Sengketa ini muncul karena belum adanya putusan inkrah mengenai harga ganti rugi tanah bagi sekelompok warga di sekitar lokasi bendungan.
Pengacara warga dari EL Law Office, Eri Lukmanul Hakim Pulungan menyatakan, sekitar 200 warga masih bersengketa. Dari jumlah itu, 64 di antaranya memberikan kuasa kepada EL Law Office.
Eri menjelaskan, sengketa terjadi karena pemerintah, melalui Kantor Jasa Penilai Publik (KJPP), menetapkan harga ganti rugi tanah sangat rendah, mulai dari Rp 15.000 per meter persegi.
"KJPP menentukan nilainya variatif, enggak sama semuanya, ada yang Rp 15.000, ada yang Rp 25.000, ada yang Rp 100.000, bahkan ada yang Rp 200.000, sehingga menurut warga harga tersebut tidak berkeadilan," ujarnya saat dihubungi Kompas.com.
Menurut Eri, harga tersebut sangat tidak mencerminkan nilai pasaran tanah di sekitar Bendungan Lau Simeme, yang berkisar Rp 400.000 per meter persegi.
Warga kemudian mengajukan permohonan keberatan atas harga tersebut ke Pengadilan Negeri (PN) Lubuk Pakam.
Hasilnya, hakim PN Lubuk Pakam mengabulkan 48 permohonan warga, sementara 16 permohonan lainnya tidak dikabulkan.
Dari 48 permohonan yang dikabulkan, harga tanah yang awalnya rendah kini meningkat, berkisar Rp 100.000-300.000 per meter persegi.
Namun, pemerintah melalui Balai Wilayah Sungai (BWS) II dan Badan Pertanahan Nasional Deli Serdang (BPN) mengajukan kasasi ke Mahkamah Agung.
"Jadi pihak BWS dan BPN mengajukan kasasi ke Mahkamah Agung terhadap 48 warga yang menang di Pengadilan Lubuk Pakam.
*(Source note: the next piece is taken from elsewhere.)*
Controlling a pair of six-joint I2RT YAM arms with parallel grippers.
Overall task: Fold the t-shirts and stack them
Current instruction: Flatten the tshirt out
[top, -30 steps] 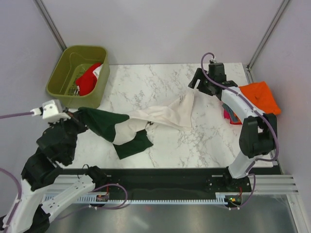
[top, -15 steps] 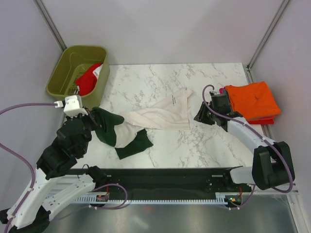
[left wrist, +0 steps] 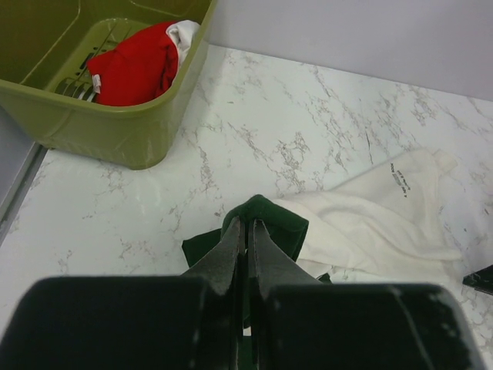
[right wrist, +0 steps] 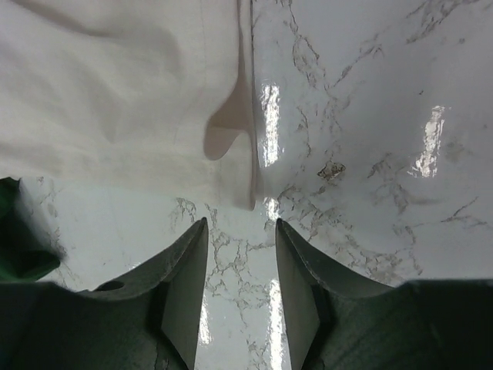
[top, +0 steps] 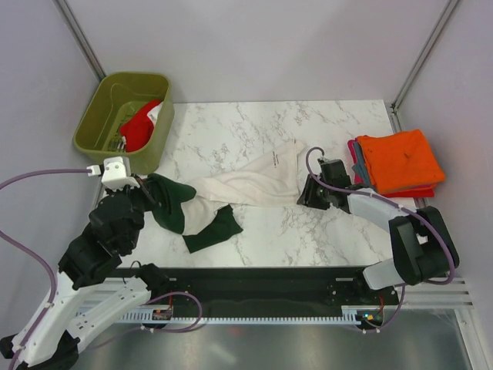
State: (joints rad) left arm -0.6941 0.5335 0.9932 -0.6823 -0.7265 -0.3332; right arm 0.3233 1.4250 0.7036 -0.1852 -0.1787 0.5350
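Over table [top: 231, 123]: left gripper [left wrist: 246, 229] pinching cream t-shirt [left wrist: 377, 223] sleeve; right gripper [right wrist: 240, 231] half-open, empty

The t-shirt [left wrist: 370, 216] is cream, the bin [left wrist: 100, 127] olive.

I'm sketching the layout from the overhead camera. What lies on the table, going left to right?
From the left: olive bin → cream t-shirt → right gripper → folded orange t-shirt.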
Sedangkan 16 warga yang kalah juga melakukan upaya hukum kasasi," jelas Eri.
Saat ini, pihaknya masih menunggu hasil putusan kasasi dari Mahkamah Agung.
"Namun masih belum tahu kapan keluarnya, tetapi seharusnya berdasarkan Pasal 22 Peraturan Mahkamah Agung Nomor 3 Tahun 2016, putusan tersebut sudah harus putus dalam waktu satu bulan sejak didaftarkan. Kami mendaftarkannya sejak bulan Juli," tambahnya.
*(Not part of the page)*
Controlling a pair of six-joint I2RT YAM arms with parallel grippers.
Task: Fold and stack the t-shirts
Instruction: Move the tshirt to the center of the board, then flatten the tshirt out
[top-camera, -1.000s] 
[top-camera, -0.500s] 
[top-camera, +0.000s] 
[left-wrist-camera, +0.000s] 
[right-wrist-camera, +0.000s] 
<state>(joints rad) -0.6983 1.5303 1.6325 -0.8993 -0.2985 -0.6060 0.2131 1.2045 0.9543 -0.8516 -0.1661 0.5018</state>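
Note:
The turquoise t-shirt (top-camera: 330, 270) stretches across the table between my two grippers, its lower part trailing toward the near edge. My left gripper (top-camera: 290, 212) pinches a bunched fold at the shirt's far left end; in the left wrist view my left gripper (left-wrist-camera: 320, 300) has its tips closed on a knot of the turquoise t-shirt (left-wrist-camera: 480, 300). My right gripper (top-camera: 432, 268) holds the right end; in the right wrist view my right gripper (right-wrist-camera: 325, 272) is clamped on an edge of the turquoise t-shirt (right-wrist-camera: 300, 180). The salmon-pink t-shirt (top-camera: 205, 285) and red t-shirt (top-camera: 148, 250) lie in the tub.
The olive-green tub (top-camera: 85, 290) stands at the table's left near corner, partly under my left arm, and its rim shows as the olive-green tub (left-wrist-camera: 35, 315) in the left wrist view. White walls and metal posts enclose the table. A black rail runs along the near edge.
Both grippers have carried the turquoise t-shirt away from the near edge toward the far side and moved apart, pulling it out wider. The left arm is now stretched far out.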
Eri menekankan, warga meminta harga tanah disamaratakan, dengan harga yang tidak terlalu murah.
"Kalau Rp 15.000/meter, ganti ruginya mereka mau beli tanah ke tempat yang lain pun tidak cukup, karena pasaran tanah di sekitar lokasi mereka saat ini kurang lebih Rp 400.000 per meter," tandasnya.
Kepala Badan Pertanahan Nasional (BPN) Deli Serdang, Abdul Rahim Lubis, belum memberikan jawaban saat dihubungi.
Namun, Direktur Jenderal Sumber Daya Air (SDA) Kementerian PUPR, Bob Arthur Lombogia, mengakui bahwa proses ganti rugi tanah warga masih belum tuntas.
"Untuk masalah tanah itu tetap kami proses dan hak-hak warga kami perhatikan sampai sekarang," ujarnya.
Bob tidak merinci kendala yang menyebabkan belum tuntasnya ganti rugi tersebut, tetapi menegaskan bahwa pemerintah akan bertanggung jawab.
"Namun dalam proses, ada tahapan-tahapan yang harus kami tempuh. Kami juga menempuh proses pengadaan tanah agar saat kami membayar tanah ini, aman bagi masyarakat dan aman bagi kami," tutupnya.
Sebelumnya, Presiden Joko Widodo menjelaskan bahwa proyek bendungan ini telah dimulai sejak 2018 dengan anggaran sebesar Rp 1,76 triliun.
Bendungan ini diharapkan dapat mengurangi banjir di Kota Medan dan Deli Serdang serta mengairi sawah di sekitar waduk.
"Bendungan ini sangat besar, dengan luas genangan 125 hektar dan volume tampung 21 juta meter kubik. Kita harapkan bendungan ini bermanfaat bagi Provinsi Sumatera Utara," ujarnya.